Якушкин готов был зарыдать от испепеляющей, нестерпимой досады, от ошеломительного, ураганом налетевшего, непоправимого разочарования в кумире. Не хотелось верить во все то, что разыгралось перед его глазами, на виду у многочисленной толпы, в присутствии дипломатического корпуса. Не хотелось верить, но и не верить было нельзя. «Это не он... Это не Александр... Такого монарха я не знаю», – в исступлении размышлял оскорбленный Якушкин. Теперь он желал лишь одного – поскорей выбраться живым и невредимым из этого скопища господ и рабов, не видеть больше ни золоченых карет, ни самого царя, ни его блистательной свиты.

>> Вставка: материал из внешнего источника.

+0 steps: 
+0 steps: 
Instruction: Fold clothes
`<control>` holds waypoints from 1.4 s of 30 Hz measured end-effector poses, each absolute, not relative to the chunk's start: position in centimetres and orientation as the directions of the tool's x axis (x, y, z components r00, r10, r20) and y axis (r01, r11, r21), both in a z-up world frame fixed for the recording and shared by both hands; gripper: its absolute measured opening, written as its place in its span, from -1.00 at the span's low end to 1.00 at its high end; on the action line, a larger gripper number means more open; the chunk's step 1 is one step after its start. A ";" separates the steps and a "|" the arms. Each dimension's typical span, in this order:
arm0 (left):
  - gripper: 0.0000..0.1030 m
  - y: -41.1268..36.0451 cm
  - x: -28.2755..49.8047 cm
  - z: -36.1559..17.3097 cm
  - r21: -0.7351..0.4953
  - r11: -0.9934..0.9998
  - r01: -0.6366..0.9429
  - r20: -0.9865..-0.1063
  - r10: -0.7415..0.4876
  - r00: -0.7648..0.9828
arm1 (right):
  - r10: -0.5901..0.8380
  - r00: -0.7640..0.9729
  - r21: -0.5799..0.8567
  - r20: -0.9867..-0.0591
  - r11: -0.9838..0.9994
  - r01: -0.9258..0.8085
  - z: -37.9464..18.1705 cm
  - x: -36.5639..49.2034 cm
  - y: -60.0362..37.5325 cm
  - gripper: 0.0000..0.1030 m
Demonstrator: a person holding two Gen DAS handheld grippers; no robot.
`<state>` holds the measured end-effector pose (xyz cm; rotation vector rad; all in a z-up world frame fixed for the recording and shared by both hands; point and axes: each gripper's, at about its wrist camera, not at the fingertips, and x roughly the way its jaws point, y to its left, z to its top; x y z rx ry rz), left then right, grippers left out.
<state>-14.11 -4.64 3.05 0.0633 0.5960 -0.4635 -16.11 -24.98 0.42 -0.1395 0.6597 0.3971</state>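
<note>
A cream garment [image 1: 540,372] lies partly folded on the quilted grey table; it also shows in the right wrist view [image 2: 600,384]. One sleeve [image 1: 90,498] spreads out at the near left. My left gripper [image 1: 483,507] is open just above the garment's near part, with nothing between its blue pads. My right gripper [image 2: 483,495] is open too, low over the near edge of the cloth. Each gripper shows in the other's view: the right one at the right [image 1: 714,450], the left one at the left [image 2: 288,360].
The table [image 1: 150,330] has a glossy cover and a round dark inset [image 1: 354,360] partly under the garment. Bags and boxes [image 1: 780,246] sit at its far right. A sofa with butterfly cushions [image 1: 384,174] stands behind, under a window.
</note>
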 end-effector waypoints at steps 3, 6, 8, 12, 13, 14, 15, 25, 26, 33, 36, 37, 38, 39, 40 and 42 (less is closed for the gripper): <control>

– Какой позор... Какой стыд... – проговорил Матвей Муравьев-Апостол, крепко сжимая горячую как огонь руку Пестеля.

– Такое не забывается, – сказал его брат Сергей.

– Что это с царем?! – воскликнул Трубецкой.

Но больше никто не хотел говорить о царе. А батальоны, вытягивая носок, уже церемониальным маршем печатали гвардейский шаг по эту сторону ворот.

Николай Муравьев шепнул Матвею Муравьеву-Апостолу:

– Завтра ввечеру приезжай к нам с братьями.

– Чем угостишь?

– Самым лучшим, что я мог найти в современном просвещенном мире, – «Общественным договором» Руссо. Будет обсуждение.

– Кто еще ожидается?

– Я, мои братья, Артамон, юнкер конной гвардии Сенявин, Петр и Павел Калошины и несколько лицеистов.

– Непременно буду.

Военный оркестр гремел и гремел. Алебастровые кони над воротами содрогались от четкого могучего шага вливающихся в празднично украшенный город гвардейских полков.